--- Data for analysis Enclosed Below ---

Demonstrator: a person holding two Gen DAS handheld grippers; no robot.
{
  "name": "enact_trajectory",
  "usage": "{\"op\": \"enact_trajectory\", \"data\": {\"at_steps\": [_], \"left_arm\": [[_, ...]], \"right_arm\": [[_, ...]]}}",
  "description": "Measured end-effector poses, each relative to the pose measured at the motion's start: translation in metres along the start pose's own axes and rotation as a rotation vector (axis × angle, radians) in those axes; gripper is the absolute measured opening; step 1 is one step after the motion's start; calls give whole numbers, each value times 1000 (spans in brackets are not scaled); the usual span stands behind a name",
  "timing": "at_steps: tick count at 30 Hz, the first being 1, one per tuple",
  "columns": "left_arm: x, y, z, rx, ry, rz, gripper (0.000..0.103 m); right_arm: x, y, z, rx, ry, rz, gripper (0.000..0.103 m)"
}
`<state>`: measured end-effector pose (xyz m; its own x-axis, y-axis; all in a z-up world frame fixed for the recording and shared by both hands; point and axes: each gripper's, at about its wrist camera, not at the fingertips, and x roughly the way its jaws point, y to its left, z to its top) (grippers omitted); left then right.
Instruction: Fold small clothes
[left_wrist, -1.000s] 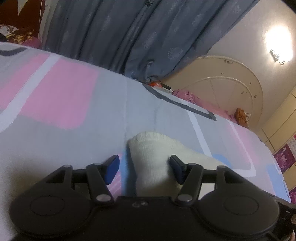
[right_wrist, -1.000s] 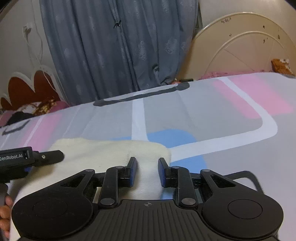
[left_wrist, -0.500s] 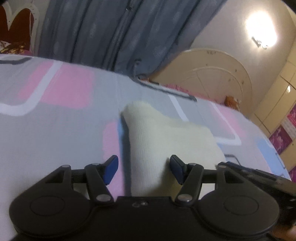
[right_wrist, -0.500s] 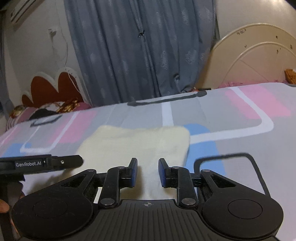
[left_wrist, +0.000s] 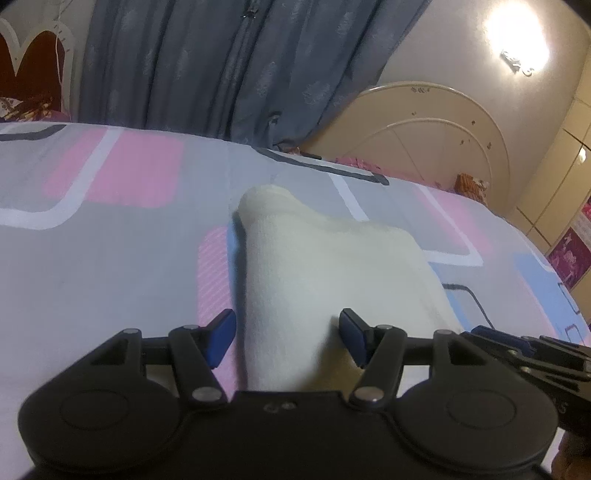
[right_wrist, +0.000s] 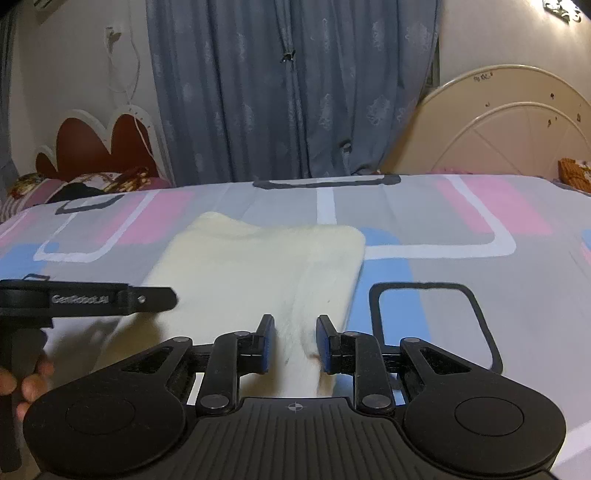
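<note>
Both grippers have pulled back since a second ago, so more of the cloth (right_wrist: 266, 273) shows ahead of me. My left gripper (left_wrist: 288, 338) stands about half open, straddling the cloth's near left edge, pads clear of it. My right gripper (right_wrist: 293, 341) is narrow but not closed, cloth between the pads; I cannot tell if they pinch it. The cream cloth lies folded on the bedsheet (right_wrist: 461, 258), curtain (right_wrist: 288, 92) behind.
</note>
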<state>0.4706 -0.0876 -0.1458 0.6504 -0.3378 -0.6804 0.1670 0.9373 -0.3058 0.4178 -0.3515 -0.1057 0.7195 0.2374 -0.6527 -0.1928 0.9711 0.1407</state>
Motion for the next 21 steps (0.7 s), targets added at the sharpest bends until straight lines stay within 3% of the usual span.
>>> {"op": "enact_trajectory", "data": {"at_steps": [11, 21], "left_arm": [[-23, -12, -24, 50, 24, 1, 60], [-26, -8, -54, 50, 81, -2, 61]], "right_arm": [[-31, 13, -23, 0, 20, 43, 24], [-34, 14, -55, 11, 97, 40, 24]]}}
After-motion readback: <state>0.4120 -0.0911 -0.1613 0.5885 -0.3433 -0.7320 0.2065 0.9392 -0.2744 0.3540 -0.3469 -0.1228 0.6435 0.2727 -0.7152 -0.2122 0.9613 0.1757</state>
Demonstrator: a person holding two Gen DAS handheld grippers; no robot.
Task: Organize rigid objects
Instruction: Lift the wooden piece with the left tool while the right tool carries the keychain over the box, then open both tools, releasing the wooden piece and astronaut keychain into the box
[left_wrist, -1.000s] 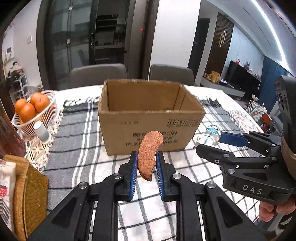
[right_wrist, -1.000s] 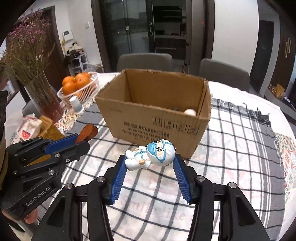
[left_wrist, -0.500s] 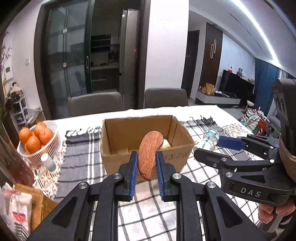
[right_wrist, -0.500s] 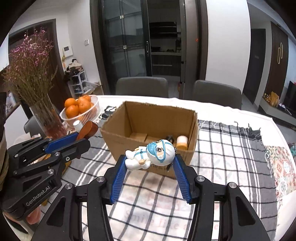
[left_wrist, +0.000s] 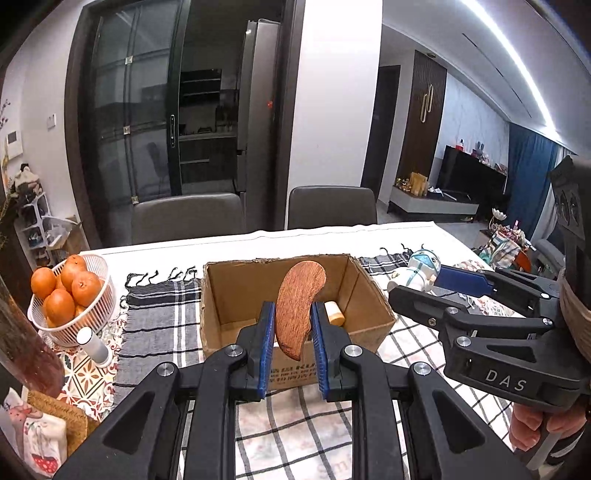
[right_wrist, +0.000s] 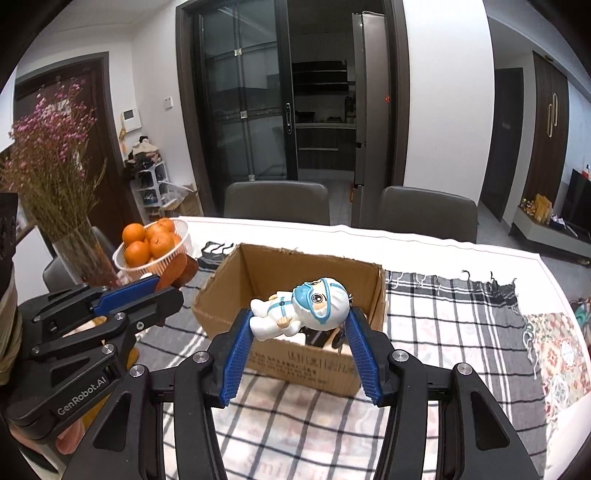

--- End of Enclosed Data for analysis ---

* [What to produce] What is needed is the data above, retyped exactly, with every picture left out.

* [Answer to the problem]
Demonstrator: a person holding two Gen DAS handheld grippers; no robot.
{
  "name": "enact_trajectory",
  "usage": "{\"op\": \"enact_trajectory\", \"data\": {\"at_steps\": [_], \"left_arm\": [[_, ...]], \"right_arm\": [[_, ...]]}}",
  "description": "Measured end-effector poses, each relative to the pose measured at the motion's start: translation in metres along the start pose's own axes and rotation as a rotation vector (axis × angle, radians) in those axes; gripper is the absolute measured opening; step 1 is one step after the motion's start; calls give whole numbers, each value times 1000 (spans in brackets are not scaled); the usual span stands behind a name",
  "timing": "at_steps: tick count at 30 Hz, the first being 1, one per tuple",
  "columns": "left_arm: x, y, z, rx, ry, rz, gripper (0.000..0.103 m); right_arm: x, y, z, rx, ry, rz, gripper (0.000..0.103 m)"
}
`<state>`: measured end-effector pose (xyz m; its own x-axis, y-axis; all in a z-up world frame fixed for the recording and shared by both hands; point and axes: each gripper's, at about its wrist camera, not at the fingertips, and x roughly the way its jaws point, y to its left, z to its top) (grippers omitted); left then right.
Instruction: Fold small clothes
[left_wrist, -1.000s] 
[right_wrist, -1.000s] 
[left_wrist, -0.500s] 
[right_wrist, -0.500s] 
[left_wrist, +0.000s] 
[right_wrist, +0.000s] 
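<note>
Both grippers have pulled back since a second ago, so more of the cloth (right_wrist: 266, 273) shows ahead of me. My left gripper (left_wrist: 288, 338) stands about half open, straddling the cloth's near left edge, pads clear of it. My right gripper (right_wrist: 293, 341) is narrow but not closed, cloth between the pads; I cannot tell if they pinch it. The cream cloth lies folded on the bedsheet (right_wrist: 461, 258), curtain (right_wrist: 288, 92) behind.
</note>
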<state>0.4706 -0.0876 -0.1458 0.6504 -0.3378 -0.6804 0.1670 0.9373 -0.3058 0.4178 -0.3515 -0.1057 0.7195 0.2374 -0.6527 -0.1928 0.9711 0.1407</state>
Motion for the next 21 steps (0.7 s), targets added at the sharpest bends until straight lines stay within 3% of the usual span.
>>> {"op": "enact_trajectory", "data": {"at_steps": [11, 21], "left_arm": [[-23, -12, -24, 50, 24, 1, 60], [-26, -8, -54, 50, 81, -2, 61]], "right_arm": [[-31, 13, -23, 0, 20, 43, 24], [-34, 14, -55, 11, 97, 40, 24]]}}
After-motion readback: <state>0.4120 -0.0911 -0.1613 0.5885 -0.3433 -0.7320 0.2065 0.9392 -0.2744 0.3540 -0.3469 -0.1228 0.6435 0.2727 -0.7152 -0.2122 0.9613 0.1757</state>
Demonstrator: a person holding two Gen DAS handheld grippers; no robot.
Task: Organize rigid objects
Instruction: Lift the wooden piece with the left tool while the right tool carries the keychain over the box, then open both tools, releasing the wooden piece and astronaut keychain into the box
[left_wrist, -1.000s] 
[right_wrist, -1.000s] 
[left_wrist, -0.500s] 
[right_wrist, -0.500s] 
[left_wrist, +0.000s] 
[right_wrist, +0.000s] 

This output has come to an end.